Licensed under the MIT License.

Testing different Hyperparameters and Benchmarking¶

In this notebook, we'll cover how to test different hyperparameters for a particular dataset and how to benchmark different parameters across a group of datasets. Note that this re-uses functionality which was already introduced and described in the classification/notebooks/11_exploring_hyperparameters.ipynb notebook. Please refer to that notebook for all explanations, which this notebook will not repeat.

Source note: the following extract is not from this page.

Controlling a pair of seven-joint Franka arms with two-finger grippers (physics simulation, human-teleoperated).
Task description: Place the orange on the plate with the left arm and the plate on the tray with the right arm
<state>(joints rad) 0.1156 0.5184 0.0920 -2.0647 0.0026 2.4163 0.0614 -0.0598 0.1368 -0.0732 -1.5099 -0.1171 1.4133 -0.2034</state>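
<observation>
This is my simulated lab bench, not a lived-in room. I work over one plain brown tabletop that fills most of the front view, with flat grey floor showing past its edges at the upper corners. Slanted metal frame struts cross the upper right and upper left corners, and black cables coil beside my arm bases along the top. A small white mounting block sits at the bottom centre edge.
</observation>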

For an example of how to scale up with remote GPU clusters on Azure Machine Learning, please view 24_exploring_hyperparameters_on_azureml.ipynb.

Testing hyperparameters¶

Ensure edits to libraries are loaded and plotting is shown in the notebook.

In [1]:

%reload_ext autoreload
%autoreload 2
%matplotlib inline

We start by importing the utilities we need.

In [2]:

import sys
import numpy as np
import scrapbook as sb
import torch
import fastai
from fastai.vision import DatasetType

sys.path.append("../../")
from utils_cv.classification.data import Urls
from utils_cv.common.data import unzip_url
from utils_cv.classification.parameter_sweeper import ParameterSweeper, clean_sweeper_df, plot_sweeper_df
from utils_cv.similarity.data import comparative_set_builder
from utils_cv.similarity.metrics import positive_image_ranks
from utils_cv.similarity.model import compute_features_learner

fastai.__version__

Out[2]:

'1.0.48'

Define the datasets and parameters we will use in this notebook.

In [3]:

DATA_PATHS = [unzip_url(Urls.fridge_objects_path, exist_ok=True), unzip_url(Urls.fridge_objects_watermark_path, exist_ok=True)]
REPS = 3
LEARNING_RATES = [1e-3, 1e-4, 1e-5]
IM_SIZES = [300, 500]
EPOCHS = [16]
DROPOUTS = [0]  #Leave dropout at zero. Higher values tend to perform significantly worse

Similiarity accuracy metric¶

For image classification, we used the percentage of correctly labeled images to measure accuracy. For image retrieval, our measure is the rank of the positive example among a large number of negatives. This was described in the 01_training_and_evaluation_introduction.ipynb notebook, and we will re-use some of the code from that notebook in the definition of the retrieval_rank() function below.

In [4]:

def retrieval_rank(learn):
    data = learn.data

    # Build multiple sets of comparative images from the validation images
    comparative_sets = comparative_set_builder(
        data.valid_ds, num_sets=1000, num_negatives=99
    )

    # Use penultimate layer as image representation
    embedding_layer = learn.model[1][-2]
        
    # Compute DNN features for all validation images
    valid_features = compute_features_learner(
        data, DatasetType.Valid, learn, embedding_layer
    )
    assert len(list(valid_features.values())[0]) == 512

    # For each comparative set compute the distances between the query image and all reference images
    for cs in comparative_sets:
        cs.compute_distances(valid_features)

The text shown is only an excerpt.